(Records from a data collection)
-- -- --

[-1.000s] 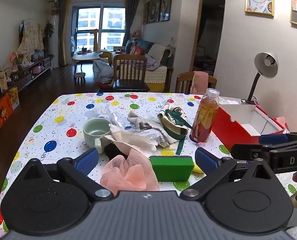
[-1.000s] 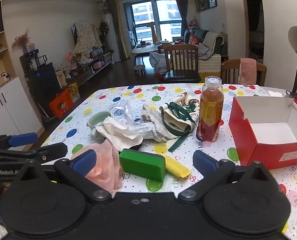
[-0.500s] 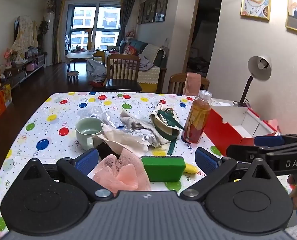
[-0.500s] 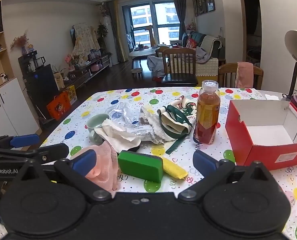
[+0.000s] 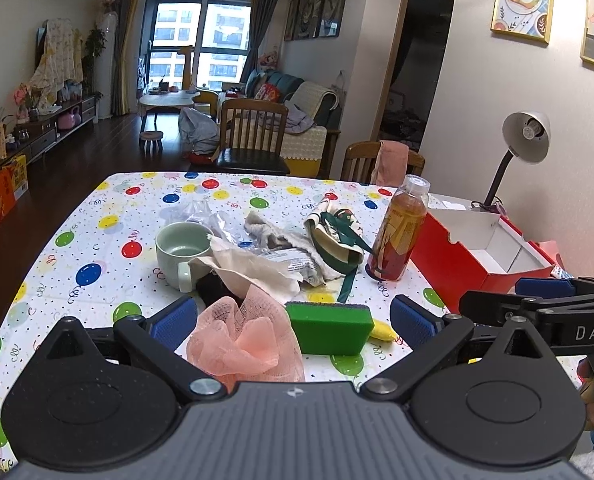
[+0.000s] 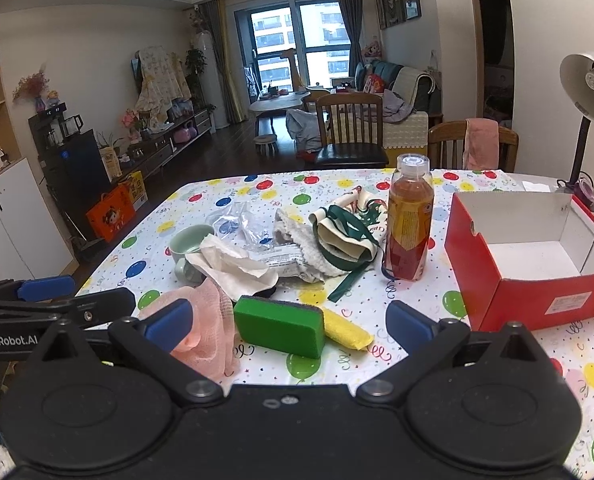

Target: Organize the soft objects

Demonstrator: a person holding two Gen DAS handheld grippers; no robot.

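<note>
A pink mesh bath puff (image 5: 245,340) lies at the table's near edge, beside a green sponge (image 5: 329,323) and a yellow sponge (image 6: 347,330). Behind them sit a beige cloth (image 5: 253,270), a grey fluffy cloth (image 6: 303,242) and a cream pouch with green ribbon (image 6: 347,232). My left gripper (image 5: 293,318) is open, with the puff and green sponge seen between its blue pads. My right gripper (image 6: 289,320) is open too, held before the green sponge (image 6: 279,326). An open red box (image 6: 533,256) stands empty at the right.
A pale green mug (image 5: 183,250), crumpled clear plastic (image 6: 241,224) and a bottle of amber drink (image 6: 409,224) stand among the cloths on the balloon-print tablecloth (image 5: 93,240). A desk lamp (image 5: 523,146) is behind the box. Two wooden chairs (image 6: 351,132) sit at the far side.
Both grippers have drawn back and risen a little, so the table objects look smaller and farther. Nothing on the table has moved; both stay open.
</note>
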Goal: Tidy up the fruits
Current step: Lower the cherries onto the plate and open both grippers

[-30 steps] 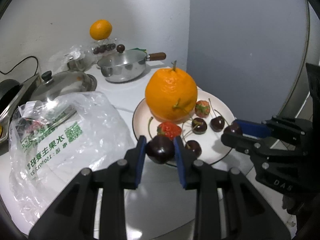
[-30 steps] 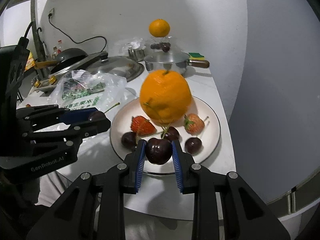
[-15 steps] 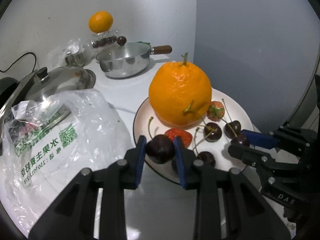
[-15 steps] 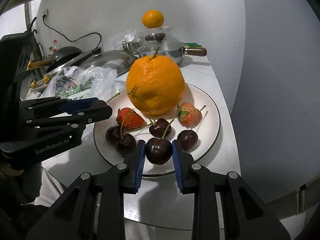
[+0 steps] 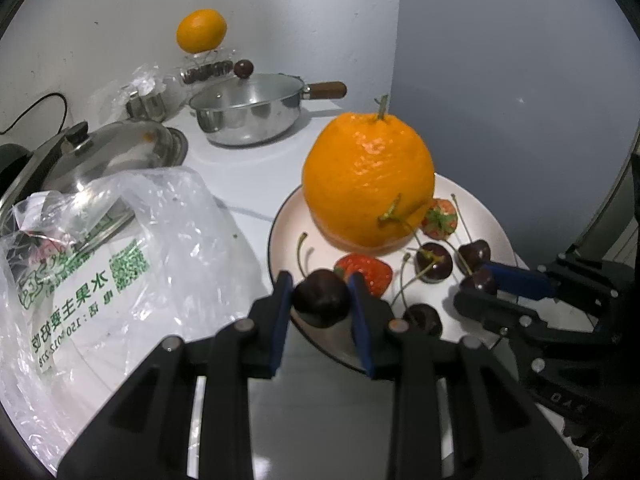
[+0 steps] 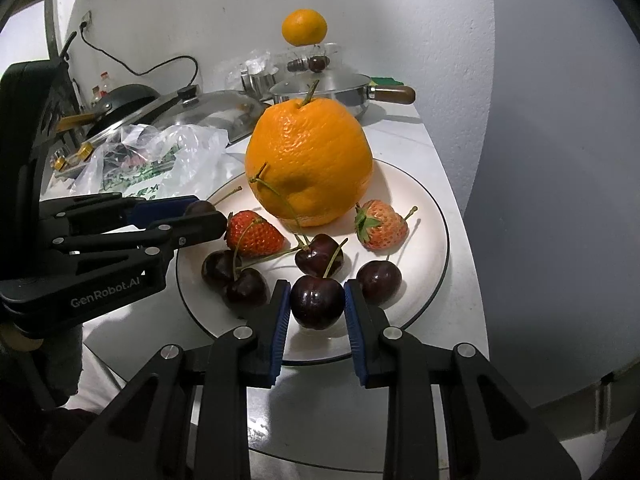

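A white plate (image 6: 432, 248) holds a big orange (image 6: 308, 168), two strawberries (image 6: 254, 236) and several dark cherries (image 6: 320, 254). My right gripper (image 6: 317, 308) is shut on a dark cherry (image 6: 317, 300) just above the plate's near edge. My left gripper (image 5: 321, 304) is shut on another dark cherry (image 5: 321, 298) over the plate's (image 5: 492, 224) left rim, next to a strawberry (image 5: 366, 274). The orange (image 5: 368, 184) stands behind it. Each gripper shows in the other's view: the right one (image 5: 478, 282), the left one (image 6: 200, 210).
A clear plastic bag (image 5: 120, 248) with green print lies left of the plate. Behind it are a steel lid (image 5: 104, 152), a steel pan (image 5: 248, 116) with a wooden handle, and a second orange (image 5: 202, 36) on a clear box. The counter edge runs right of the plate.
Both grippers have moved forward over the plate with their cherries still held. The plate and orange look larger and nearer.
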### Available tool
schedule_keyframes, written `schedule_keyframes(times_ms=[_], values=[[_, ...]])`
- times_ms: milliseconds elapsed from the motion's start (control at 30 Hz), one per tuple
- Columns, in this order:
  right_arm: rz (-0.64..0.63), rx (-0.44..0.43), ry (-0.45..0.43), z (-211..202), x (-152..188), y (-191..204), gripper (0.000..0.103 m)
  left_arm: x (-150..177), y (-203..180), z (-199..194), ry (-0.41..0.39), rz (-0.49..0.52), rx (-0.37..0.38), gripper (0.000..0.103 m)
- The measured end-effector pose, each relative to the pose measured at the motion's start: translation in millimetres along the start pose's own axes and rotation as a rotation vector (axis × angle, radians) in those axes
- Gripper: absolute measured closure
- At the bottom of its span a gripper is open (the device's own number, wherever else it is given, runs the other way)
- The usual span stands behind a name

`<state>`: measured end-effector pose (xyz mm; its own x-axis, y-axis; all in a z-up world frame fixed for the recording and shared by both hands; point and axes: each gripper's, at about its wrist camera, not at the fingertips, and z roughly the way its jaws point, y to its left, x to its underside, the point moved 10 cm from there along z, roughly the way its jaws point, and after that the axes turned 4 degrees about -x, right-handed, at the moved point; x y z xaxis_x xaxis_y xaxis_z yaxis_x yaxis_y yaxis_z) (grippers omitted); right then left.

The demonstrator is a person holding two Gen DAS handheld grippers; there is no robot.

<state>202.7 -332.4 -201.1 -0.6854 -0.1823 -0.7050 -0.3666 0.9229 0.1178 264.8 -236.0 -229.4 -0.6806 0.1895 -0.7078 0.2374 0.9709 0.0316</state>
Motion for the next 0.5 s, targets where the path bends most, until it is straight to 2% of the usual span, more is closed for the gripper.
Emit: schedule_keyframes(times_ms=[100, 133, 233, 300, 333, 500], values=[[0.000, 0.013, 0.002, -1.5, 0.1, 1.5, 0.071, 0.1, 1.1, -2.8, -0.005, -0.001, 0.003, 0.071], [-0.002, 0.017, 0.001, -2.2, -0.4, 2.5, 0.067, -0.2, 1.2, -4.7, -0.011, -0.003, 0.006, 0.066], [-0.007, 0.031, 0.001, -4.3, -1.6, 6.3, 0.064, -2.4, 3.4, -10.4, -0.027, -0.006, 0.010, 0.064], [-0.012, 0.040, -0.001, -6.6, -2.3, 8.6, 0.064, -2.6, 4.3, -15.7, -0.036, -0.008, 0.015, 0.052], [-0.014, 0.044, -0.005, -8.4, -3.0, 10.1, 0.064, -3.2, 5.0, -19.0, -0.045, -0.013, 0.020, 0.050], [-0.020, 0.071, -0.018, -17.1, -6.5, 15.5, 0.064, -4.3, 10.3, -34.5, -0.073, -0.024, 0.031, 0.050]])
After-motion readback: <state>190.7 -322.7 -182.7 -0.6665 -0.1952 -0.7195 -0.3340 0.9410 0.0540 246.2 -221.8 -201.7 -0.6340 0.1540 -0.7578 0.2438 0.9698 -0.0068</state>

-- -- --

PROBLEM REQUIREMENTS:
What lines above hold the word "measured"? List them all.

TASK OUTPUT:
- The measured end-effector pose, each relative to the pose measured at the motion's start: translation in millimetres along the start pose's own axes and rotation as a rotation vector (axis × angle, radians) in those axes
- Gripper: absolute measured closure
`<state>`: measured end-effector pose (xyz mm; its own x-axis, y-axis; all in a z-up world frame fixed for the recording and shared by both hands; point and axes: each gripper's, at about its wrist camera, not at the fingertips, and z roughly the way its jaws point, y to its left, x to its underside, the point moved 10 cm from there along z, roughly the way its jaws point, and after that the axes turned 4 degrees about -x, right-handed, at the moved point; x y z xaxis_x xaxis_y xaxis_z yaxis_x yaxis_y yaxis_z) (grippers omitted); right then left.

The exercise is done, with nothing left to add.